A Mighty Fortress
Page 2
For that matter, Charlz’s own mother was the house keeper for the rectory at Saint Kathryn’s. He knew where she was this morning, and from what she’d said in the last few five- days, Father Tymahn seemed to be leaning heavily towards this new Church of Charis, as well.
But that was really beside the point, as far as Charlz was concerned. In most ways, he shared his mother’s immense respect for Father Tymahn, yet in this case, she was missing the true point. No. The true point—or at least the one which had brought Charlz here this morning—wasn’t doctrine, or who wore the archbishop’s priest’s cap here in Manchyr. Or it wouldn’t have been about who wore the cap . . . except for the fact that the man who did had sworn fealty to the Empire of Charis, as well as the Church of Charis, in order to get it.

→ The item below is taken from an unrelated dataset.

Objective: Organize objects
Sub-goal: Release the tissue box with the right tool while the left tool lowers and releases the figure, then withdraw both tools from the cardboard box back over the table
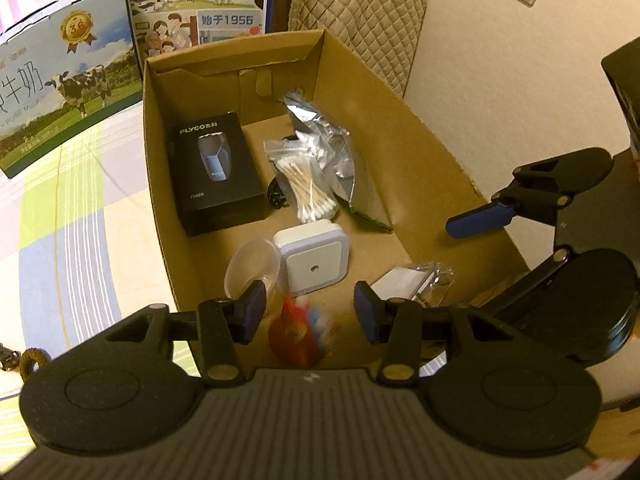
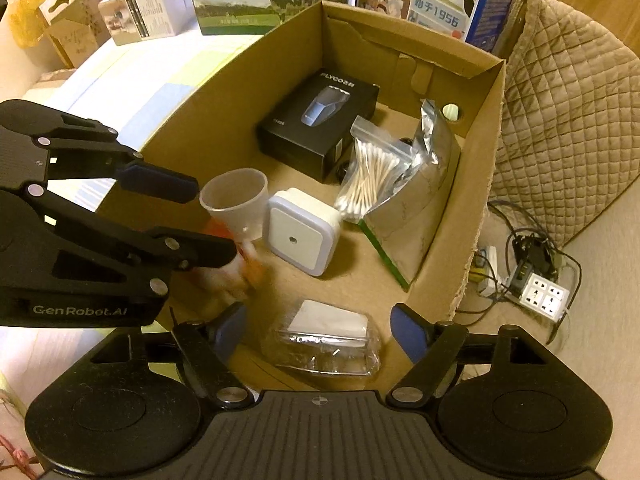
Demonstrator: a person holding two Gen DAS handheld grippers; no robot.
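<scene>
An open cardboard box (image 1: 420, 136) holds a black shaver box (image 1: 216, 172), a bag of cotton swabs (image 1: 304, 184), a silver foil pouch (image 1: 324, 140), a white square night light (image 1: 314, 256), a clear plastic cup (image 1: 250, 266) and a clear packet with a white card (image 2: 324, 340). My left gripper (image 1: 310, 314) is open over the box's near end. A motion-blurred red object (image 1: 298, 334) lies below the gap, touching neither pad. My right gripper (image 2: 320, 334) hangs open just above the clear packet. The left gripper (image 2: 212, 220) also shows beside the cup (image 2: 236, 200).
Two printed milk cartons (image 1: 60, 92) (image 1: 200, 0) stand behind the box on a checked cloth (image 1: 72, 220). A quilted beige cover (image 2: 560, 100) is right of the box. A power strip (image 2: 544, 294) with tangled cables lies on the floor beside the box wall.
</scene>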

It wasn’t so much that Charlz was a fanatic Corisandian patriot. There really weren’t all that many Corisandian “patriots,” in the sense that someone from the millennium- dead Terran Federation might have understood the term. Loyalties in most Safeholdian realms—there were exceptions, like Charis and the Republic of Siddarmark—tended to be purely local. Loyalties to a specific baron, or earl, or duke, perhaps. Or to a prince, or an individual monarch. But not to the concept of a “nation” in the sense of a genuine, self- aware nation-state. Young Charlz, for example, thought of himself first as a Manchyrian, a resident of the city of that name, and then as (in descending order of importance) a subject of the Duke of Manchyr and as a subject of Prince Hektor, who had happened to be Duke of Manchyr, as well as Prince of Corisande.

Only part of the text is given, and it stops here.